Give back each line of the listing precisely as written.

━━━━━━━━━━

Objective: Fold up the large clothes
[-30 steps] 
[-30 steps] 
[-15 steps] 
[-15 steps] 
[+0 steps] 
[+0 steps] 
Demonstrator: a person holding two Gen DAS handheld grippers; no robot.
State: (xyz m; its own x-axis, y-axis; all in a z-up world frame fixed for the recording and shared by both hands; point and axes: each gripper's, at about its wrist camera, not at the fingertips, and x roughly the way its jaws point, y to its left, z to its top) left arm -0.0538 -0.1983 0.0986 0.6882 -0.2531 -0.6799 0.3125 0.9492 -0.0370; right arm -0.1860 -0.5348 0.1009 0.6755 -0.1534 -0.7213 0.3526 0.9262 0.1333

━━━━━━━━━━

▸ RESULT OF THE TASK:
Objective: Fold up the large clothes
[-30 steps] 
[-30 steps] 
[-15 steps] 
[-15 steps] 
[+0 steps] 
[+0 steps] 
Demonstrator: a person holding two Gen DAS handheld grippers; no robot.
State: (xyz m; its own x-axis, y-axis; all in a z-up world frame fixed for the recording and shared by both hands; point and axes: each gripper's, at about its wrist camera, not at the fingertips, and x roughly the way its jaws point, y to its left, z to its top) left arm -0.0538 -0.1983 0.0986 0.6882 -0.2531 -0.6799 0.3125 0.9492 -0.0370; right arm -0.1860 -0.5348 0.1009 0.6755 -0.1534 -0.7213 0.3526 0.9262 0.1333

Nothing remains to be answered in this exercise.